- [PROBLEM TO WORK ON] In the records below, begin at the line that has "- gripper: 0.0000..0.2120" and stop after the line that has "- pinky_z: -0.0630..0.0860"; quote those lines verbatim and nothing more.

(INPUT MATERIAL begins)

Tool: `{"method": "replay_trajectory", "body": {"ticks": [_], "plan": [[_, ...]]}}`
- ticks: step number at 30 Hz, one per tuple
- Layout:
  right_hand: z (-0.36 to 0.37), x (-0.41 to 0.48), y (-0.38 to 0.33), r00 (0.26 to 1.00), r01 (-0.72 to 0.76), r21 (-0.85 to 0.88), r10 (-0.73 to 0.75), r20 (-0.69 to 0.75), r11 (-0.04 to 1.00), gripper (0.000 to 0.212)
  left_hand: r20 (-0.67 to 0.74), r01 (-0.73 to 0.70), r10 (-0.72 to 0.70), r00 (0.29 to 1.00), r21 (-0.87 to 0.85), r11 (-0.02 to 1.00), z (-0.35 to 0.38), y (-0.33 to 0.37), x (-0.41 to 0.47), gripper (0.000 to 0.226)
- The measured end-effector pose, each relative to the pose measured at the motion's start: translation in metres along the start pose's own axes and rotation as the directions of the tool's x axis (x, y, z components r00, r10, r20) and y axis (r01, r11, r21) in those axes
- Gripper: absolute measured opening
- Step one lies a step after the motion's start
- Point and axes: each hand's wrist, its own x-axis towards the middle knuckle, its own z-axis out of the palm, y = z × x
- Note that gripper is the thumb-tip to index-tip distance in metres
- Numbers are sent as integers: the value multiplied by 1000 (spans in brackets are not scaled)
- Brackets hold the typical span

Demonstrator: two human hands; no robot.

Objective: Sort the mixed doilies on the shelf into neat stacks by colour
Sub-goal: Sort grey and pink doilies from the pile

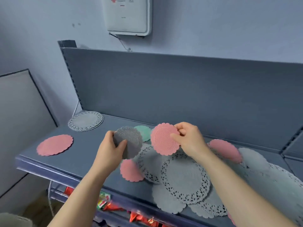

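Observation:
My left hand grips a small grey doily above the shelf. Beside it, my right hand pinches a small pink doily by its right edge, held up and tilted toward me. On the shelf's left lie a pink stack near the front and a stack of white lace doilies at the back corner. Under and right of my hands spreads a mixed heap: white lace doilies, a pink doily, another pink doily and a green doily.
A dark back panel rises behind the shelf. A white box hangs on the wall above. A lower shelf holds red and green packets. A grey board leans at the left.

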Motion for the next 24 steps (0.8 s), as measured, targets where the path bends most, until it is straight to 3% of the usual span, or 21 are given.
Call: {"method": "replay_trajectory", "body": {"ticks": [6,13,21,24], "plan": [[122,20,-57,993,18,17,-20,112,1000,12,-64,103,-96,993,107,989,-105,-78,32,21],[237,37,-101,991,-42,89,30,133,995,13,-187,124,-98,977,131,984,-194,-138,78,20],[330,43,-126,965,-129,194,78,250,973,16,-214,152,-132,968,80,985,-241,-182,104,28],[353,47,-128,963,-81,84,56,262,993,18,-214,166,-150,965,60,984,-245,-190,107,29]]}}
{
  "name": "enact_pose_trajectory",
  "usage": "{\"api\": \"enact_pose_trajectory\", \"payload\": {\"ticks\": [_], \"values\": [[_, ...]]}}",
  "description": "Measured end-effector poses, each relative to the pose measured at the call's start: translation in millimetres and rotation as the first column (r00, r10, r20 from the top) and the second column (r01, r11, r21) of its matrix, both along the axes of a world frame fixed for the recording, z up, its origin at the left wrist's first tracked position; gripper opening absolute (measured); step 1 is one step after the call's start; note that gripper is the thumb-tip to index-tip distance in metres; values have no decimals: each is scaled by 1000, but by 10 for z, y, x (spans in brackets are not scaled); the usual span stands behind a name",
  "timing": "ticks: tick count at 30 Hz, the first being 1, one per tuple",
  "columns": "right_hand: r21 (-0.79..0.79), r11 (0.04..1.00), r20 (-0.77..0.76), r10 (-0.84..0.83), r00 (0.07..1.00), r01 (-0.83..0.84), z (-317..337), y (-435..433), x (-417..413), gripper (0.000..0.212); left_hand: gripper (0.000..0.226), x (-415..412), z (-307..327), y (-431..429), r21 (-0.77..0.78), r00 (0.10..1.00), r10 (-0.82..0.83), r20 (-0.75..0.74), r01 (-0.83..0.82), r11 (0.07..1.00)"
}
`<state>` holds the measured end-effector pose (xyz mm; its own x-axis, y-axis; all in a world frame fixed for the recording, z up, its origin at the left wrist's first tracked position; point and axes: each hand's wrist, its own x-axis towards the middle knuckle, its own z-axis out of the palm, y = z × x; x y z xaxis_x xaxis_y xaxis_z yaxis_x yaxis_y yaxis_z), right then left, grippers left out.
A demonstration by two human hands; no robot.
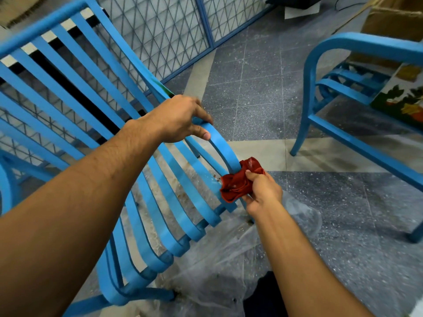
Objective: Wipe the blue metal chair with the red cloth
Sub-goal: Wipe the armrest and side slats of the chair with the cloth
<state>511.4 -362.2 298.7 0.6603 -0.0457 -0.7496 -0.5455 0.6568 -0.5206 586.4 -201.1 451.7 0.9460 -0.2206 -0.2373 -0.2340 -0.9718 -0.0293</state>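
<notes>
A blue metal chair (96, 106) with slatted back and seat fills the left and middle of the view, tilted toward me. My left hand (178, 118) grips the top of its curved right armrest (219, 145). Lower on the same armrest, my right hand (263, 191) holds a crumpled red cloth (238, 183) pressed against the metal where the armrest meets the seat's front edge. Brown specks of dirt show on the slat beside the cloth.
A second blue metal chair (343, 49) stands at the right with a colourful printed board (405, 97) leaning on it. A blue mesh fence panel (164, 30) runs behind. A clear plastic sheet (229, 259) covers the speckled tile floor below the chair. A cardboard box (393, 17) sits far right.
</notes>
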Motion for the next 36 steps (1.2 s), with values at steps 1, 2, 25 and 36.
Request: {"api": "enact_pose_trajectory", "payload": {"ticks": [1,2,25,36], "values": [[-8,1000,45,2,999,-1,-5,-12,4,23,51,-10,3,1,-15,1000,15,-2,-15,1000],[-20,1000,91,4,996,-3,8,-25,-2,23,51,-22,2,3,-42,999,32,-3,-32,999],[-18,999,98,38,994,-37,-261,45,4,36,38,-688,-1321,-575,-937,706,669,-230,-347,44],[-76,994,68,80,994,-75,-398,65,94,31,44,-676,-1355,-563,-938,715,665,-215,-341,63]]}}
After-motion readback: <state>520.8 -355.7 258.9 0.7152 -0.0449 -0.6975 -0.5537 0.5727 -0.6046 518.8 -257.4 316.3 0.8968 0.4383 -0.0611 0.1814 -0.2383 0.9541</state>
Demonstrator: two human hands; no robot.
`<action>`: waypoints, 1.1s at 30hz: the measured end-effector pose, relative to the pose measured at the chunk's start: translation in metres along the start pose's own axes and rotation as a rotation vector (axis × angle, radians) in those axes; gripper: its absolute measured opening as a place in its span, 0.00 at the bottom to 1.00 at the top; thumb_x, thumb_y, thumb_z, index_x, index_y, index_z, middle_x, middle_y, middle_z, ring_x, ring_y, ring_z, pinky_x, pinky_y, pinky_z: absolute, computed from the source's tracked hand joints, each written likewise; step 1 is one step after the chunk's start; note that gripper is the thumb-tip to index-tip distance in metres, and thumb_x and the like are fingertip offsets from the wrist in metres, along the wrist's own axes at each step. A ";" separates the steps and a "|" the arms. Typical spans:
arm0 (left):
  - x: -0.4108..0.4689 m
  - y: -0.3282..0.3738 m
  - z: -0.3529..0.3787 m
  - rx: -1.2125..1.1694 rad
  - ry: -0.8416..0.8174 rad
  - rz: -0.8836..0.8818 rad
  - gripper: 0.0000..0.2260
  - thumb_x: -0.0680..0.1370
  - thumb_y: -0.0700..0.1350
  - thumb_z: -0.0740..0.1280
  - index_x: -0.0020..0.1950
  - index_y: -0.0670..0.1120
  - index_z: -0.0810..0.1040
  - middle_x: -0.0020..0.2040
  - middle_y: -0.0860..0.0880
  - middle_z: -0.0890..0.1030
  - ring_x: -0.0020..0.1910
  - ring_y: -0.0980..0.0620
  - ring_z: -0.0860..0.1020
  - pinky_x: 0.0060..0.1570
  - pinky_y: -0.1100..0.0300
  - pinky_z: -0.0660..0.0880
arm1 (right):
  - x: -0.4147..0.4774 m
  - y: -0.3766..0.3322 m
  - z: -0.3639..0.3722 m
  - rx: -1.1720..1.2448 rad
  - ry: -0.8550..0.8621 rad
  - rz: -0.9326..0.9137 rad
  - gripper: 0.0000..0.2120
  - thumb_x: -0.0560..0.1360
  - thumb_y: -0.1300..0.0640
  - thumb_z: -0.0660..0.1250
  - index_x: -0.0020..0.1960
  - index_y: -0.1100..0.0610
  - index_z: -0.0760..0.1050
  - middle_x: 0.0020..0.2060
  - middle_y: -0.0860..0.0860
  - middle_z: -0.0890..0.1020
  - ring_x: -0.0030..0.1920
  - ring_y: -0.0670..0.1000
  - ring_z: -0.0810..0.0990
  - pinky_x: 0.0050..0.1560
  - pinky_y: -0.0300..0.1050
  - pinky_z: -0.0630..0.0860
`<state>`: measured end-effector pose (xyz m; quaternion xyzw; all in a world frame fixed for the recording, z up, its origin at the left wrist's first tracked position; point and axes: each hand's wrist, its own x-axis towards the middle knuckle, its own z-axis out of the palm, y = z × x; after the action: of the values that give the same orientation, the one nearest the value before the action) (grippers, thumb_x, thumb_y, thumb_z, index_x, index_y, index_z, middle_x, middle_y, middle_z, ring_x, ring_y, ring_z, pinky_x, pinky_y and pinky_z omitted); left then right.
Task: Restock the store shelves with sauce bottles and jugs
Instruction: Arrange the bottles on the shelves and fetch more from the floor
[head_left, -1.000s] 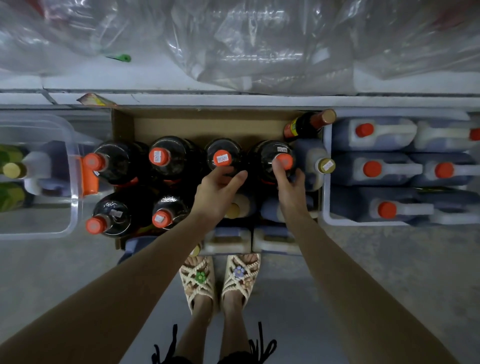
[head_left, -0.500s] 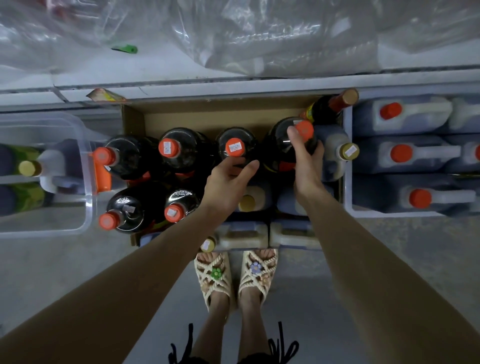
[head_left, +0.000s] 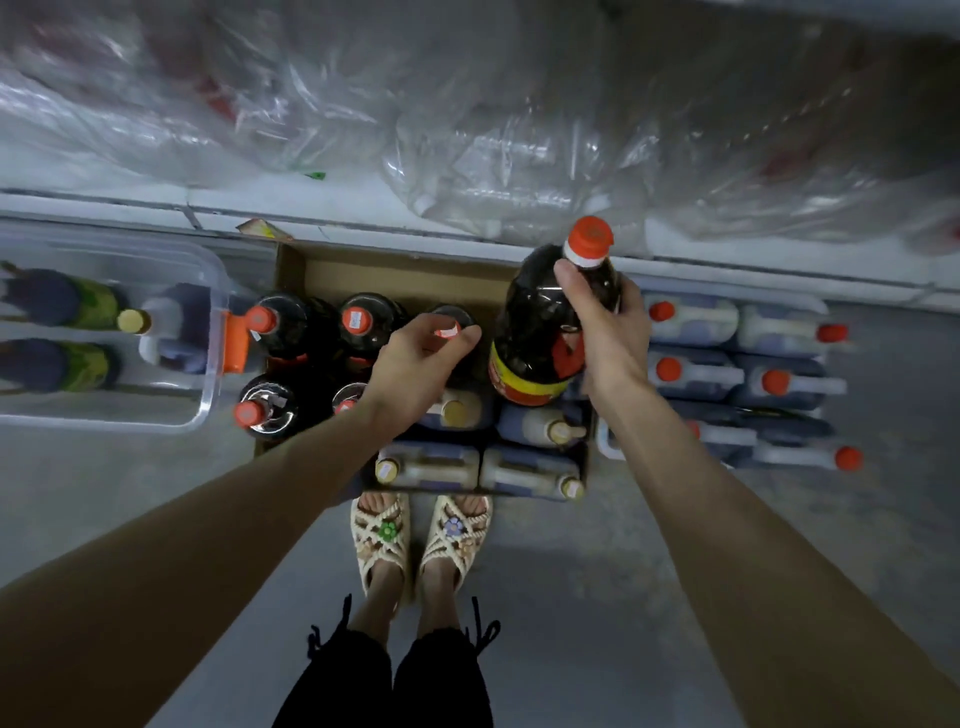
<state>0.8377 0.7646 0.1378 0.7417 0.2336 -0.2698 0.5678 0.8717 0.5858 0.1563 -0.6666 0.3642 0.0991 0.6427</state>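
A cardboard box (head_left: 395, 273) on the floor holds several dark sauce bottles with orange caps (head_left: 280, 327). My right hand (head_left: 608, 322) grips the neck and shoulder of one dark sauce bottle (head_left: 540, 332) with a red and yellow label, lifted above the box's right side. My left hand (head_left: 421, 358) curls round the orange cap of another bottle (head_left: 451, 326) that still stands in the box. Pale jugs with tan caps (head_left: 431, 465) lie at the box's near edge.
A white crate (head_left: 605, 447) at the right is packed with jugs with red caps (head_left: 691, 371). A clear plastic bin (head_left: 208, 374) at the left holds green bottles. Crumpled clear plastic bags (head_left: 519, 130) lie on the white shelf behind. My sandalled feet (head_left: 421, 535) stand on the grey floor.
My right hand has lifted the dark bottle up out of the box's right side. My left hand has closed over the cap of the neighbouring bottle.
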 end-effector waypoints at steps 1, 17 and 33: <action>-0.009 0.012 -0.004 -0.020 -0.001 0.014 0.11 0.76 0.55 0.68 0.54 0.52 0.77 0.46 0.51 0.82 0.44 0.50 0.80 0.40 0.60 0.76 | -0.012 -0.020 -0.003 -0.024 -0.031 -0.013 0.21 0.69 0.51 0.76 0.60 0.52 0.75 0.48 0.45 0.82 0.49 0.43 0.81 0.38 0.29 0.74; -0.218 0.300 -0.120 0.078 -0.264 0.465 0.38 0.63 0.42 0.81 0.70 0.48 0.68 0.62 0.51 0.77 0.59 0.58 0.75 0.56 0.67 0.73 | -0.239 -0.371 -0.031 -0.210 -0.483 -0.367 0.23 0.61 0.44 0.78 0.52 0.53 0.81 0.47 0.50 0.86 0.50 0.51 0.84 0.55 0.55 0.79; -0.391 0.467 -0.273 0.007 0.027 0.801 0.33 0.56 0.48 0.81 0.60 0.49 0.79 0.54 0.54 0.84 0.56 0.56 0.80 0.57 0.55 0.76 | -0.435 -0.583 0.034 -0.288 -0.781 -0.763 0.25 0.65 0.41 0.73 0.54 0.57 0.82 0.46 0.53 0.86 0.42 0.50 0.84 0.40 0.43 0.79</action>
<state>0.8883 0.8983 0.7898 0.7795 -0.0675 -0.0180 0.6225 0.9294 0.7200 0.8703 -0.7458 -0.1849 0.1478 0.6227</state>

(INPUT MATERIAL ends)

- [SOLUTION TO THE EXERCISE]
  - gripper: 0.0000..0.2120
  - thumb_x: -0.0560..0.1360
  - thumb_y: -0.1300..0.0640
  - thumb_z: -0.0660..0.1250
  - index_x: -0.0020..0.1960
  - index_y: -0.1100..0.0610
  - index_z: -0.0760..0.1050
  - middle_x: 0.0020..0.2060
  - middle_y: -0.0860..0.0860
  - middle_z: -0.0890..0.1020
  - ring_x: -0.0030..0.1920
  - ring_y: -0.0670..0.1000
  - ring_z: -0.0810..0.0990
  - pinky_x: 0.0050..0.1560
  - pinky_y: -0.0300..0.1050
  - pinky_z: -0.0630..0.0860

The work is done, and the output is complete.